Your answer should be the lines from the start of the records through the line with "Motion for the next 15", copied word for word.

● ● ●

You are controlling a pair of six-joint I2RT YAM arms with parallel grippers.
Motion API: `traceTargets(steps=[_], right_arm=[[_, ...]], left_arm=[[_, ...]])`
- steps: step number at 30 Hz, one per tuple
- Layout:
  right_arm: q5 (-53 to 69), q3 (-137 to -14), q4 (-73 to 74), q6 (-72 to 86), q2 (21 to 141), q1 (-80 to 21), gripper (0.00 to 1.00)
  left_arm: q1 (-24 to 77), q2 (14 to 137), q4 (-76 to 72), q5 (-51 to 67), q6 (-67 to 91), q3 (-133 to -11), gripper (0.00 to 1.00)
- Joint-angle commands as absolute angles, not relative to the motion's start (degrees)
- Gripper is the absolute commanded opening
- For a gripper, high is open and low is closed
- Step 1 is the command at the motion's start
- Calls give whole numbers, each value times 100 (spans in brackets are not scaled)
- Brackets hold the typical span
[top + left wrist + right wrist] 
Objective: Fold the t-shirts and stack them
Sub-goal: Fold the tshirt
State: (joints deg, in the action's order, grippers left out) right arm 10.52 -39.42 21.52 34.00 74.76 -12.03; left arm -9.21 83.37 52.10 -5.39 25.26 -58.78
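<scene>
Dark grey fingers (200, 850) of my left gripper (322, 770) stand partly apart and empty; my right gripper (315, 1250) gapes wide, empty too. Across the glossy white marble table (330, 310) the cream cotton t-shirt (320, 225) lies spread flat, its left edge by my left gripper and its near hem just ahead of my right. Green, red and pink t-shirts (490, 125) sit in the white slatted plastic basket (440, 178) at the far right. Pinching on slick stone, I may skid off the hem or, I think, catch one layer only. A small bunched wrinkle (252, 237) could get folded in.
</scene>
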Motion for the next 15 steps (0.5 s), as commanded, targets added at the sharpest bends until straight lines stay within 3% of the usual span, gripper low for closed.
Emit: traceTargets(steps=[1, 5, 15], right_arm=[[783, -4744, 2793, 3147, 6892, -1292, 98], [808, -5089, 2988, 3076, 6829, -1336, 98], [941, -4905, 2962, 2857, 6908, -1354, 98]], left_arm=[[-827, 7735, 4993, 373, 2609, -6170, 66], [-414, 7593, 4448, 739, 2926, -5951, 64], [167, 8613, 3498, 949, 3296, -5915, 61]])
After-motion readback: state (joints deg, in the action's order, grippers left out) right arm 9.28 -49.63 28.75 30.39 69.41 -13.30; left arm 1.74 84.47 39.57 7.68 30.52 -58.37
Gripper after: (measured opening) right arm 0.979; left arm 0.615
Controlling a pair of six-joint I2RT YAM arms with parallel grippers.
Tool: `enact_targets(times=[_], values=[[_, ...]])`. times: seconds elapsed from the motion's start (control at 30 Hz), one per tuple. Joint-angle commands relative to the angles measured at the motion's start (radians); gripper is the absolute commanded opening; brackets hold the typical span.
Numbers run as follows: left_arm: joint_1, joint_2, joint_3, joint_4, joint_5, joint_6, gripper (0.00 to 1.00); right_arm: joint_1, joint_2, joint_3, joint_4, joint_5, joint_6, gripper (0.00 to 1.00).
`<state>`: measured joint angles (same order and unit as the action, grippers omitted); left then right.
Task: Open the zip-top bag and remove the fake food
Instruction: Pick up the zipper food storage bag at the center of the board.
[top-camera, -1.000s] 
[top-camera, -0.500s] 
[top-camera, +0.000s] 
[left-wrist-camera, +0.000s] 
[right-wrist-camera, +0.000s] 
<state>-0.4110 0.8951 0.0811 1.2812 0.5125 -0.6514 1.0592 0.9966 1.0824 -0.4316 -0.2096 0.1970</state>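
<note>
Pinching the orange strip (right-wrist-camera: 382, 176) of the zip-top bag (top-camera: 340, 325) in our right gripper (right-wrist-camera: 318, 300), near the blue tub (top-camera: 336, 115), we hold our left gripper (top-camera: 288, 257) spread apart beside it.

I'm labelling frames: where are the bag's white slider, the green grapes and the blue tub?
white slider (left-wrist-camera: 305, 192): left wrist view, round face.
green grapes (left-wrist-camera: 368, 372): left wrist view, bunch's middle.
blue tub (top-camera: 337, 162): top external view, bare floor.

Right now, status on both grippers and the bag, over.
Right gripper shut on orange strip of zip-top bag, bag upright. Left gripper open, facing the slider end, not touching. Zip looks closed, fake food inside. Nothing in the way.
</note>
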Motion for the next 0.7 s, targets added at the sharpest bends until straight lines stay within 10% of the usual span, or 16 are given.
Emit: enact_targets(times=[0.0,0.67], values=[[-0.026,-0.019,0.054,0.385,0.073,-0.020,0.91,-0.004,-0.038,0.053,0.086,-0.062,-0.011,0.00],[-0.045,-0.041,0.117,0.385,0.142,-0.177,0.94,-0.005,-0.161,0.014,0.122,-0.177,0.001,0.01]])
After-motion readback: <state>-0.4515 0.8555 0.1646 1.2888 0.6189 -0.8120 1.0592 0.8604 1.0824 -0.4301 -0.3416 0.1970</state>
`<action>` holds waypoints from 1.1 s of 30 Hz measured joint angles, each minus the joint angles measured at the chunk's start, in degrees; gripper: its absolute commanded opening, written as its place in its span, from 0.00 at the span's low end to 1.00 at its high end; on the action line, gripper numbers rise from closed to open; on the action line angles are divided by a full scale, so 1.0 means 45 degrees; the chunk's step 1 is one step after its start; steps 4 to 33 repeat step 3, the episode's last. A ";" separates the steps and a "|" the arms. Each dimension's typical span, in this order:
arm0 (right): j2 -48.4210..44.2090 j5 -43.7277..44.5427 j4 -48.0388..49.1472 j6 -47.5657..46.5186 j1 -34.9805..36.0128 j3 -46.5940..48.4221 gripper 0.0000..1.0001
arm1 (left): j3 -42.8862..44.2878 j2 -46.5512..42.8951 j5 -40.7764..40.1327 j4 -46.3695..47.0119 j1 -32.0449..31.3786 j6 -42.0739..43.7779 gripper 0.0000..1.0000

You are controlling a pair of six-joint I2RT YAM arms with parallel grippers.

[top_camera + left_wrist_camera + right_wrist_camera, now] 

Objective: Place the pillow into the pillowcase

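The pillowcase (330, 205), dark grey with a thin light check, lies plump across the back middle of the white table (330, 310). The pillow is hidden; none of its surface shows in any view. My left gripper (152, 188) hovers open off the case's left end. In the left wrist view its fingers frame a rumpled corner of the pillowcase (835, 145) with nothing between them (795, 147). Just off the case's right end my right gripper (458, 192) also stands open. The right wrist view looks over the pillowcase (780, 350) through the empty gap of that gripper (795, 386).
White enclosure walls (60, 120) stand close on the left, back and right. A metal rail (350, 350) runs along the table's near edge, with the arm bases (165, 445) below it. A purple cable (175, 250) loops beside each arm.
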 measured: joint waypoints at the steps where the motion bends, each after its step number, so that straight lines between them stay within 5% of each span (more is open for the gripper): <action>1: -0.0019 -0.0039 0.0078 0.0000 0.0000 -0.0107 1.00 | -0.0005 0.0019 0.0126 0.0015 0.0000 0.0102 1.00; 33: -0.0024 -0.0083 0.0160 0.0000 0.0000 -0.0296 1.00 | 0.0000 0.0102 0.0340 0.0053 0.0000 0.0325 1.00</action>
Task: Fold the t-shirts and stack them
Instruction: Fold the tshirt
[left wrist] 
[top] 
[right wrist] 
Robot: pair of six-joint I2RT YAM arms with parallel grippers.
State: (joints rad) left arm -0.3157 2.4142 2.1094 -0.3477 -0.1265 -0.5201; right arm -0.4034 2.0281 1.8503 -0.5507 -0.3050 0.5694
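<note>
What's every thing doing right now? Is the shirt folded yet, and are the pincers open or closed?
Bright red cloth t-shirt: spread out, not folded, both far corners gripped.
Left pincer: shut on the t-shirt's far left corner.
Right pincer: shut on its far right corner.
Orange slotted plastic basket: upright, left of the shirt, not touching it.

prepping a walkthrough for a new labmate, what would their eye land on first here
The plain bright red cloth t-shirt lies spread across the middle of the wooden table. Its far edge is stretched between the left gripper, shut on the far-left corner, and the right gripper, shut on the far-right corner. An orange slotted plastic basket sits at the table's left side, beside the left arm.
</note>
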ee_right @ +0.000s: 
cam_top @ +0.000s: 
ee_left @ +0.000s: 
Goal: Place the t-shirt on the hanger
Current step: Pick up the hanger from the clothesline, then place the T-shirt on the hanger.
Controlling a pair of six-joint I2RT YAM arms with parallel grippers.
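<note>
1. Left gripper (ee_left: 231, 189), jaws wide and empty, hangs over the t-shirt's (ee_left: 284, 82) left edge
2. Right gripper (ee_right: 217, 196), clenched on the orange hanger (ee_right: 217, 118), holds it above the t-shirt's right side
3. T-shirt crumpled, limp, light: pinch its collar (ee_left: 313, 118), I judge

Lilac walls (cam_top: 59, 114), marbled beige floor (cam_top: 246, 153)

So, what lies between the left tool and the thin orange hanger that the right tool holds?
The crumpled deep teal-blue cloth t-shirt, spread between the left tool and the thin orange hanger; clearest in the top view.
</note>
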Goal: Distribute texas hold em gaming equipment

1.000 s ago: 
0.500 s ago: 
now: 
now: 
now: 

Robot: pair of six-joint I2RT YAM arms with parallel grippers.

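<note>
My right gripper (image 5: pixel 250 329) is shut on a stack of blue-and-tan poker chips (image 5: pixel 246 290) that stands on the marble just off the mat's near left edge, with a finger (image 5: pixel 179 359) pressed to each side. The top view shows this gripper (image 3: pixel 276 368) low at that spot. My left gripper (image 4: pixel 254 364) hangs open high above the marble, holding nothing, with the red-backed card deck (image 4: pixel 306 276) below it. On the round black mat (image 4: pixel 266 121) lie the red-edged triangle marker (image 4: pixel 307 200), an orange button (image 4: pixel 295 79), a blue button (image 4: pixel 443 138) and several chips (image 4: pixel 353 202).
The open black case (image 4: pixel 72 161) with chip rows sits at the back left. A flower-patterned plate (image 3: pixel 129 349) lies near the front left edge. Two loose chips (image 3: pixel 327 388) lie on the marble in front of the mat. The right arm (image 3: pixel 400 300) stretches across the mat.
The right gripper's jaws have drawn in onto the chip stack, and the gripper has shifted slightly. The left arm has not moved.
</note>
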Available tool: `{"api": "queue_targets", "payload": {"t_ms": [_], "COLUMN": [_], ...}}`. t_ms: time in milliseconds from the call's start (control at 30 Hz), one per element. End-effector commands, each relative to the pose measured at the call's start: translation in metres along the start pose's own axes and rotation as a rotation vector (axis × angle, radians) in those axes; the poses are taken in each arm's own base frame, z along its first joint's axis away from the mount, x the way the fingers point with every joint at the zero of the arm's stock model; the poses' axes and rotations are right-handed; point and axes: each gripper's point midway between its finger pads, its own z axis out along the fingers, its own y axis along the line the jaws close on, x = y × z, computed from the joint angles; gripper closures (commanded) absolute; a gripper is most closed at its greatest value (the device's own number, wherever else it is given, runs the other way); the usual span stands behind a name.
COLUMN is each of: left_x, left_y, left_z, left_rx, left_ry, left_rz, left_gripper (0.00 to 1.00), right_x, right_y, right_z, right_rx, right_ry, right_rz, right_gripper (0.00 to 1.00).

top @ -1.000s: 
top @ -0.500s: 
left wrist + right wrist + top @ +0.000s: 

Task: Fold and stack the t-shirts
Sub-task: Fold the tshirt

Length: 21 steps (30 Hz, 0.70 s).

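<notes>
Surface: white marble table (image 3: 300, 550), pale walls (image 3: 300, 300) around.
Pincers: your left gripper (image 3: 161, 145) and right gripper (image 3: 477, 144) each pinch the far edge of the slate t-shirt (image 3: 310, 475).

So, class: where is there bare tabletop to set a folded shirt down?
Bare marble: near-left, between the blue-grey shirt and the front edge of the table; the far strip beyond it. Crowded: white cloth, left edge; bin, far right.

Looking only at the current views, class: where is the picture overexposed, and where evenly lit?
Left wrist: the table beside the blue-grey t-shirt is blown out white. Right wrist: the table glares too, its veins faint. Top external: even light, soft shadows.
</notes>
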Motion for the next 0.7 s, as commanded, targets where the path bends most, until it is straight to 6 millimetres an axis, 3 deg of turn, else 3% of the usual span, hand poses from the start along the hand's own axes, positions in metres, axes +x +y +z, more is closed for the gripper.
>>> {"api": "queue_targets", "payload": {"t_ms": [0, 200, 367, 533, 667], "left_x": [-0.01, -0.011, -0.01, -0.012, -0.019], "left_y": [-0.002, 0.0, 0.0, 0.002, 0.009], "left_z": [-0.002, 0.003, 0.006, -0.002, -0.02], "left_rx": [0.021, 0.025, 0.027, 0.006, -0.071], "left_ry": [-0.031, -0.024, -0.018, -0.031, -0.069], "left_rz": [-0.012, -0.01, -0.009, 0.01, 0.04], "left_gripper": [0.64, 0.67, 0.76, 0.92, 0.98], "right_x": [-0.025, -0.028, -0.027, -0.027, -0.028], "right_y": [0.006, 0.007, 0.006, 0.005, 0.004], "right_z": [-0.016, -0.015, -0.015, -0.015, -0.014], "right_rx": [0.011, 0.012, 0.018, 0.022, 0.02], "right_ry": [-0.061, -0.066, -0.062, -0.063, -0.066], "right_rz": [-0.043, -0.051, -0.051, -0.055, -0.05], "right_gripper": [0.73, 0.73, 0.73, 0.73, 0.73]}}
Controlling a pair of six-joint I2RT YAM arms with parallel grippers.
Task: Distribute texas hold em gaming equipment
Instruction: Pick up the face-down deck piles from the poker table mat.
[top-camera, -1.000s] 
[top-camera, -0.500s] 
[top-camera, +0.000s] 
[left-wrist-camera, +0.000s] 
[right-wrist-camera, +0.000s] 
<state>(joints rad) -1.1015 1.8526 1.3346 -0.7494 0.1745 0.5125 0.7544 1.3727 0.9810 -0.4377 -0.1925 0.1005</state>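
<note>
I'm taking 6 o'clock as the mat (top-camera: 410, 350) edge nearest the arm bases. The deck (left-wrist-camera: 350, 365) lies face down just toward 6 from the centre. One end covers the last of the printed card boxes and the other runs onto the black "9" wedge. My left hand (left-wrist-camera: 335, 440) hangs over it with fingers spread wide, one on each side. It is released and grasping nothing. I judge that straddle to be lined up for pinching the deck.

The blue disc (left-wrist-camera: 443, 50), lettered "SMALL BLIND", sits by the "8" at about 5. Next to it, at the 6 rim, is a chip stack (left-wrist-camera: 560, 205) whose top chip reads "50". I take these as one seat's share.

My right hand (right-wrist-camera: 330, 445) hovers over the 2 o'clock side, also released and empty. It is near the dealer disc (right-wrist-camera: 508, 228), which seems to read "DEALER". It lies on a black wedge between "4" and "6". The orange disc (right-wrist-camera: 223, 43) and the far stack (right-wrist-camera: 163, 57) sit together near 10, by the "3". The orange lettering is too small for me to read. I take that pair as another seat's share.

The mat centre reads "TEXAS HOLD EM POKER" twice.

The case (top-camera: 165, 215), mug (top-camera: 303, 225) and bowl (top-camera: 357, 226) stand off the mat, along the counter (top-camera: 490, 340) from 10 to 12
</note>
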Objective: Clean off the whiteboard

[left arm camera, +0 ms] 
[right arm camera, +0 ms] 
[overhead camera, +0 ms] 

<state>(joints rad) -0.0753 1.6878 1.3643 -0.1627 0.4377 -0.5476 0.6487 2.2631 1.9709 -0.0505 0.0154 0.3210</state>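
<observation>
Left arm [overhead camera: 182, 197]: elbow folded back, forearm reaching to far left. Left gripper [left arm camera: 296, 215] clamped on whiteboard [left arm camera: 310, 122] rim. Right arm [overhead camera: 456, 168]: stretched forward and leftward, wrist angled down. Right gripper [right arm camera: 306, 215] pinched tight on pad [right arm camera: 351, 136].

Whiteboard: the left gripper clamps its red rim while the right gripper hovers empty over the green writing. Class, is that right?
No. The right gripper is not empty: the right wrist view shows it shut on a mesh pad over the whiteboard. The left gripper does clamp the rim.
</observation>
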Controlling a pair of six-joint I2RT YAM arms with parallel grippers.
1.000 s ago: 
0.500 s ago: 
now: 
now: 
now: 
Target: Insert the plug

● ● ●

__Reply to the task__
You are controlling a pair of six-joint I2RT YAM arms with parallel grippers.
Motion API: `traceTargets(steps=[_], right_arm=[[_, ...]], left_arm=[[_, ...]])`
- steps: step number at 30 Hz, one per tuple
- Layout:
  right_arm: q5 (-53 to 69), q3 (-137 to -14), q4 (-73 to 74), q6 (-72 to 86), q2 (21 to 141), q1 (-80 to 21), gripper (0.00 to 1.00)
  left_arm: q1 (-24 to 77), q2 (14 to 137), q4 (-76 to 72), q5 (-51 to 67), q6 (-67 to 91), q3 (-133 to -11), gripper (0.00 to 1.00)
- Joint-angle commands as absolute angles, not relative to the motion's start (degrees)
- Gripper is the absolute commanded opening
- For a gripper, high is open and low is closed
- Step 1 is the command at the motion's start
- Calls give whole numbers, each value times 100 (spans in brackets are not scaled)
- Brackets hold the typical span
[top + left wrist + right wrist] 
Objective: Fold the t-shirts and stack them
Sub-goal: Fold the tshirt
State: (joints deg, in the action's order, grippers left out) right arm 10.52 -39.42 21.52 34.00 74.76 -12.03; left arm -9.21 83.37 52.10 -5.39 25.26 -58.78
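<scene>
Dark grey fingers (200, 850) of my left gripper (322, 770) stand partly apart and empty; my right gripper (315, 1250) gapes wide, empty too. Across the glossy white marble table (330, 310) the cream cotton t-shirt (320, 225) lies spread flat, its left edge by my left gripper and its near hem just ahead of my right. Green, red and pink t-shirts (490, 125) sit in the white slatted plastic basket (440, 178) at the far right. Pinching on slick stone, I may skid off the hem or, I think, catch one layer only. A small bunched wrinkle (252, 237) could get folded in.
</scene>
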Motion for the next 15 steps (0.5 s), as commanded, targets added at the sharpest bends until straight lines stay within 3% of the usual span, gripper low for closed.

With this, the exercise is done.